# [Task]
Each of the entries below is to be written out exactly, and the images skipped.

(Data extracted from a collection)

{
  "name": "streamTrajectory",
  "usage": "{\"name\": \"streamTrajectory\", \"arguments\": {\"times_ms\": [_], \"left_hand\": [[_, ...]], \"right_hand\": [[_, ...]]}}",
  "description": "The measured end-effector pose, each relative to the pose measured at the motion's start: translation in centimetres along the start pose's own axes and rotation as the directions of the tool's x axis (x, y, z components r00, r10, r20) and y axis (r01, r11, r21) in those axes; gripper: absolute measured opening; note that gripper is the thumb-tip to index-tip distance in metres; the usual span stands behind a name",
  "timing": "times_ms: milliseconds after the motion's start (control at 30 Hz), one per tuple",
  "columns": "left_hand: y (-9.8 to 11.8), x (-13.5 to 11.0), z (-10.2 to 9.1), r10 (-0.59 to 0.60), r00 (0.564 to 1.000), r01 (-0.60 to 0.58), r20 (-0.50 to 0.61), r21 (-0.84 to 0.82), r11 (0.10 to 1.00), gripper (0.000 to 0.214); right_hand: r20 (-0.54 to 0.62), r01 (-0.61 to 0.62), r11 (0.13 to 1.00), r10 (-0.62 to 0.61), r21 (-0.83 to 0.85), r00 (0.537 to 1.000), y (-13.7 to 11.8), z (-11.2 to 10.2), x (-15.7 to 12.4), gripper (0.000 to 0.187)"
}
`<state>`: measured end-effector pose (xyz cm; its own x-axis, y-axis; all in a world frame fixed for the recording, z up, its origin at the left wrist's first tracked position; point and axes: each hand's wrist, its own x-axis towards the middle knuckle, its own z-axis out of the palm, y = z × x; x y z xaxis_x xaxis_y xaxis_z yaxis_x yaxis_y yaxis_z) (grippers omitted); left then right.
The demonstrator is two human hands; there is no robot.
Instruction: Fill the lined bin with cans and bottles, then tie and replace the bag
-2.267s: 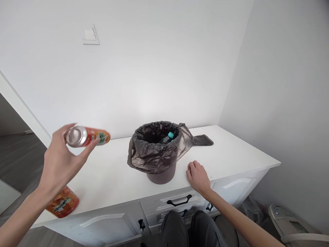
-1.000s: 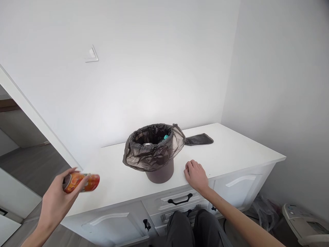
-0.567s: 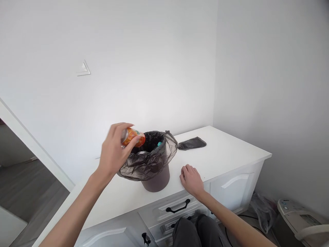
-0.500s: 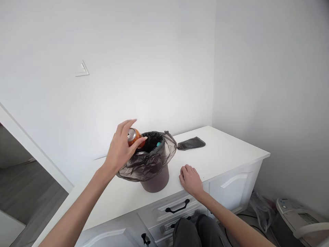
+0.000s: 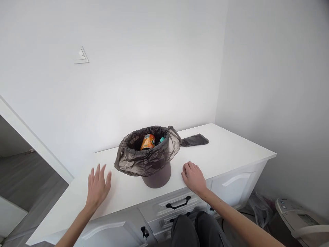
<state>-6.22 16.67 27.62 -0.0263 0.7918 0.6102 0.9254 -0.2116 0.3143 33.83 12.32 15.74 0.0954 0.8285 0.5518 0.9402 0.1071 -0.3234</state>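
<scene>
My left hand (image 5: 97, 187) is over the left part of the white cabinet top, empty, with its fingers spread. To its right stands a brown trash bin (image 5: 158, 178), lined with a dark translucent trash bag (image 5: 146, 163) folded over the rim. Inside the bin lies an orange soda can (image 5: 148, 141), tilted on its side, beside a small teal item (image 5: 162, 139) that is mostly hidden. My right hand (image 5: 193, 176) rests on the front edge of the cabinet top, right of the bin, fingers curled in with nothing visible in them.
A knotted tail of the bag (image 5: 195, 140) lies on the cabinet top (image 5: 231, 151) behind my right hand. Black handles (image 5: 178, 203) stick out from the drawers below. On the floor at right are a clear plastic bag (image 5: 259, 207) and a grey appliance (image 5: 295, 216).
My left hand let go of the orange can, which now lies in the bin, and drew back left and down with its fingers spread. My right hand stays on the edge.
</scene>
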Motion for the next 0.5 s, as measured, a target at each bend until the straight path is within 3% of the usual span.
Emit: {"name": "streamTrajectory", "arguments": {"times_ms": [100, 200, 333, 400, 500], "left_hand": [[-5.2, -2.9, 2.7, -0.126, 0.966, 0.092, 0.226, 0.156, 0.983, 0.076], [-7.7, -3.9, 4.0, -0.175, 0.918, 0.080, 0.355, 0.266, 0.961, 0.079], [-7.9, -3.6, 4.1, -0.204, 0.887, 0.061, 0.414, 0.334, 0.941, 0.081], [-7.7, -3.6, 4.0, -0.201, 0.886, 0.049, 0.419, 0.346, 0.937, 0.080], [-7.6, -3.7, 4.1, -0.213, 0.888, 0.059, 0.407, 0.359, 0.931, 0.077]], "right_hand": [[0.004, 0.016, 1.000, -0.016, 0.012, 1.000, 0.1, 0.3, -0.1, 0.016], [0.022, 0.026, 0.999, -0.027, 0.040, 0.999, 0.3, 0.5, -0.3, 0.015], [0.081, 0.002, 0.990, -0.014, 0.140, 0.997, 0.5, 0.7, -0.4, 0.015], [0.111, -0.067, 0.959, 0.037, 0.277, 0.993, 0.7, 0.7, -0.2, 0.012], [0.207, -0.236, 0.784, 0.140, 0.574, 0.968, 0.9, 0.2, 1.2, 0.009]]}}
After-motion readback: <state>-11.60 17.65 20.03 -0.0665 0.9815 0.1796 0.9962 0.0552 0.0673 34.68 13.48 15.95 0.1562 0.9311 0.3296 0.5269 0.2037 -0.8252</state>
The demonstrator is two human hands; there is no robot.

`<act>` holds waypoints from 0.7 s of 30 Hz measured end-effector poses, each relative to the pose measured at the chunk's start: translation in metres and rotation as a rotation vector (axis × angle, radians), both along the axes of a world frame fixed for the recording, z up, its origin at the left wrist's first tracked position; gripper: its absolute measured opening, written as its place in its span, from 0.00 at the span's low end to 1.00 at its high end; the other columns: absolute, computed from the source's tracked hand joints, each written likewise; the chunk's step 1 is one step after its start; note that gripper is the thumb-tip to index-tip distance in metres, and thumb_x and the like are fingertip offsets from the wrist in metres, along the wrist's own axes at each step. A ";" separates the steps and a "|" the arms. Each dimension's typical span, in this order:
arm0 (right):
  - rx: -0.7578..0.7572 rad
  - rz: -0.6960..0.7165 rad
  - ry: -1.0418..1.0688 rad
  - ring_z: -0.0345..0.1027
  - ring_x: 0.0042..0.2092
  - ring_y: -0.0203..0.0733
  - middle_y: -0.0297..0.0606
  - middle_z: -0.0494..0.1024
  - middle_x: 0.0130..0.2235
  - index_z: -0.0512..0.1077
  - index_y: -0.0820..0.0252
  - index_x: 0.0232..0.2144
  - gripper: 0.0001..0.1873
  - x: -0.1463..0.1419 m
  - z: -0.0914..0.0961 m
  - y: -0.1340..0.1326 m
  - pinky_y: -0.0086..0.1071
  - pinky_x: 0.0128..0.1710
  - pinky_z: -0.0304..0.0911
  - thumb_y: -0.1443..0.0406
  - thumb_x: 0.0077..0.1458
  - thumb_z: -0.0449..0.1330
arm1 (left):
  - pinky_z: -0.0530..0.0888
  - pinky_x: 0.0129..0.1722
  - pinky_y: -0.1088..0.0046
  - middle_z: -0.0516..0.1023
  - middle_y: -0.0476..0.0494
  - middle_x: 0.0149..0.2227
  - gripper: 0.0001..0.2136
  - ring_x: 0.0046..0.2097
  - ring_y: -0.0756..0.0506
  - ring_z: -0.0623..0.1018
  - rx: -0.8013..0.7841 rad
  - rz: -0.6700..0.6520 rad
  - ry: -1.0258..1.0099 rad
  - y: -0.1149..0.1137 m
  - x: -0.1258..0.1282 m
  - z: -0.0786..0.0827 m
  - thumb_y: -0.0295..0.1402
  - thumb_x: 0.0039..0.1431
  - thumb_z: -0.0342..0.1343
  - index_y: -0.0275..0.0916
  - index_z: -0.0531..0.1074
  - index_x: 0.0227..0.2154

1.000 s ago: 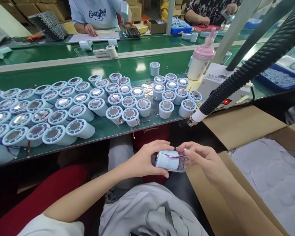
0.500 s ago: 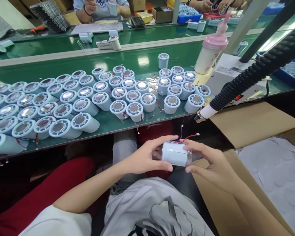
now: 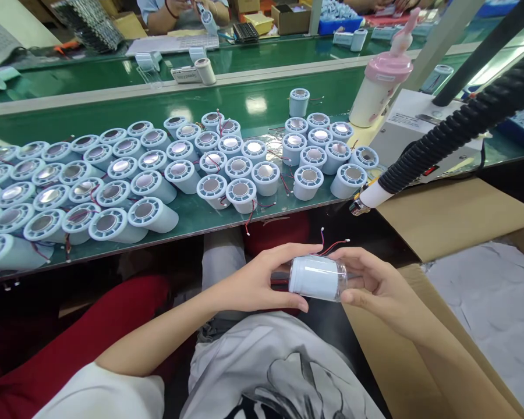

# [Written response]
{
  "name": "streamTrajectory",
  "usage": "{\"name\": \"streamTrajectory\", \"arguments\": {\"times_ms\": [_], \"left_hand\": [[_, ...]], \"right_hand\": [[_, ...]]}}",
  "description": "The measured end-effector pose, each relative to the pose measured at the motion's start: translation in centimetres along the start pose's own axes and rotation as the directions of the tool's x axis (x, y, z components r00, r10, r20) and y axis (r01, r11, r21) in those axes; gripper: absolute measured opening; note that gripper is the thumb-tip to index-tip distance in metres; the usual span stands behind a name",
  "timing": "times_ms: milliseconds after the motion's start (control at 30 Hz), one per tuple",
  "columns": "left_hand: y (-9.8 to 11.8), x (-13.5 to 11.0), z (-10.2 to 9.1), r10 (-0.59 to 0.60), r00 (0.564 to 1.000), r01 (-0.60 to 0.58), r20 (-0.50 to 0.61), r21 (-0.84 to 0.82), r11 (0.10 to 1.00), gripper (0.000 to 0.214); right_hand: r20 (-0.54 to 0.62), r01 (-0.61 to 0.62), r11 (0.13 to 1.00), r10 (-0.62 to 0.61), r21 (-0.83 to 0.85), r00 (0.537 to 1.000), y (-13.7 to 11.8), z (-11.2 to 10.2), x (-15.7 to 12.4), gripper (0.000 to 0.187)"
}
`<state>`: measured end-effector pose (xyz cm; its own x-axis, y-axis; all in a world frame fixed for the recording, z up, its origin at the left wrist's first tracked position; point and axes: each hand's wrist, its own x-axis towards the middle knuckle, its own z-axis out of the palm, y = z × x; x y z xaxis_x xaxis_y xaxis_z yaxis_x yaxis_y yaxis_z) (grippers omitted); left then right.
The demonstrator is two human hands; there is no robot.
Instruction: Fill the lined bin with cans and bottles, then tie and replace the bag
-2.267s: 
-1.000s: 
-0.567s: 
-0.500s: 
+0.000s: 
<state>-6.22 16.67 27.62 -0.0263 0.7918 0.6102 0.9254 -0.2116 0.3143 33.83 12.32 15.74 0.0954 0.8285 0.5518 0.9402 0.1071 -0.3234</state>
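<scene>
My left hand (image 5: 97, 187) is over the left part of the white cabinet top, empty, with its fingers spread. To its right stands a brown trash bin (image 5: 158, 178), lined with a dark translucent trash bag (image 5: 146, 163) folded over the rim. Inside the bin lies an orange soda can (image 5: 148, 141), tilted on its side, beside a small teal item (image 5: 162, 139) that is mostly hidden. My right hand (image 5: 193, 176) rests on the front edge of the cabinet top, right of the bin, fingers curled in with nothing visible in them.
A knotted tail of the bag (image 5: 195, 140) lies on the cabinet top (image 5: 231, 151) behind my right hand. Black handles (image 5: 178, 203) stick out from the drawers below. On the floor at right are a clear plastic bag (image 5: 259, 207) and a grey appliance (image 5: 295, 216).
My left hand let go of the orange can, which now lies in the bin, and drew back left and down with its fingers spread. My right hand stays on the edge.
</scene>
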Motion for the next 0.5 s, as measured, a target at each bend until the straight path is within 3% of the usual span.
Emit: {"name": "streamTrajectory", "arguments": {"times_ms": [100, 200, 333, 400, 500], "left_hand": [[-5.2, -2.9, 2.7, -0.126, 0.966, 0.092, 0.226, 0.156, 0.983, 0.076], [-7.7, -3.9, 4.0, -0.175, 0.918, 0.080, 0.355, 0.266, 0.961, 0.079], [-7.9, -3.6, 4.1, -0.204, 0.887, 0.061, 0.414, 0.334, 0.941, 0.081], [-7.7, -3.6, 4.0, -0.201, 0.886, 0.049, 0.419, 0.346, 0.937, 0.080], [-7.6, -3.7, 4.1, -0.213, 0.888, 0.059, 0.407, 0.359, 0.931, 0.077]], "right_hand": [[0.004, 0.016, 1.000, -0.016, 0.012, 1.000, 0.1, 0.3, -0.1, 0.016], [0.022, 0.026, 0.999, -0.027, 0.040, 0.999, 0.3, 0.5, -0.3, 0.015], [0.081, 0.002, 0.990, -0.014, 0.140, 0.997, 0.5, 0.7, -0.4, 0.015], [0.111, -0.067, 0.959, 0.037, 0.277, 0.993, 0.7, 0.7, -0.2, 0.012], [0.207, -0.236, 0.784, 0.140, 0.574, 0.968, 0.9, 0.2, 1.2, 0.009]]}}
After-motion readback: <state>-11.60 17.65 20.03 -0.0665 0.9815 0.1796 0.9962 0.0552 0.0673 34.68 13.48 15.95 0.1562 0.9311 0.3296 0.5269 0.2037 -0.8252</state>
The demonstrator is two human hands; there is no robot.

`<act>` holds waypoints from 0.7 s of 30 Hz measured end-effector poses, each relative to the pose measured at the chunk's start: translation in metres and rotation as a rotation vector (axis × angle, radians), both along the axes of a world frame fixed for the recording, z up, its origin at the left wrist's first tracked position; gripper: its absolute measured opening, written as its place in its span, from 0.00 at the span's low end to 1.00 at its high end; the other columns: absolute, computed from the source's tracked hand joints, each written likewise; the chunk's step 1 is one step after its start; note that gripper is the thumb-tip to index-tip distance in metres, and thumb_x and the like are fingertip offsets from the wrist in metres, along the wrist's own axes at each step. A ";" separates the steps and a "|" the arms. Each dimension's typical span, in this order:
arm0 (right):
  - rx: -0.7578..0.7572 rad
  - rz: -0.6960..0.7165 rad
  - ry: -1.0418..1.0688 rad
  - ring_z: -0.0345..0.1027
  - ring_x: 0.0042..0.2092
  - ring_y: -0.0203..0.0733
  - middle_y: -0.0297..0.0606
  - middle_z: -0.0494..0.1024
  - middle_x: 0.0130..0.2235
  - index_z: -0.0512..0.1077
  - index_y: -0.0820..0.0252
  - index_x: 0.0232..0.2144
  - gripper: 0.0001..0.1873
  - x: -0.1463..0.1419 m
  - z: -0.0914..0.0961 m
  - y: -0.1340..0.1326 m
  - pinky_y: -0.0086..0.1071
  - pinky_x: 0.0128..0.1710
  - pinky_z: -0.0304..0.0911
  - thumb_y: -0.1443..0.0406
  - thumb_x: 0.0077..0.1458
  - thumb_z: -0.0449..0.1330
arm1 (left):
  - pinky_z: -0.0530..0.0888
  - pinky_x: 0.0129..0.1722
  - pinky_y: -0.1088..0.0046
  - middle_z: -0.0516..0.1023
  - middle_y: -0.0476..0.0494
  - middle_x: 0.0149..0.2227
  - gripper: 0.0001..0.2136
  - ring_x: 0.0046..0.2097
  - ring_y: -0.0756..0.0506
  - ring_z: -0.0623..0.1018
  - rx: -0.8013..0.7841 rad
  - rz: -0.6700..0.6520 rad
  - ry: -1.0258..1.0099 rad
  - y: -0.1149..0.1137 m
  - x: -0.1258..0.1282 m
  - z: -0.0786..0.0827 m
  - thumb_y: -0.0295..0.1402
  - thumb_x: 0.0039..0.1431
  - thumb_z: -0.0342..0.1343
  - index_y: -0.0275..0.0916
  - index_z: -0.0531..0.1074
  - index_x: 0.0227..0.2154

1.000 s ago: 
0.500 s ago: 
now: 

There is no additional output for this exercise.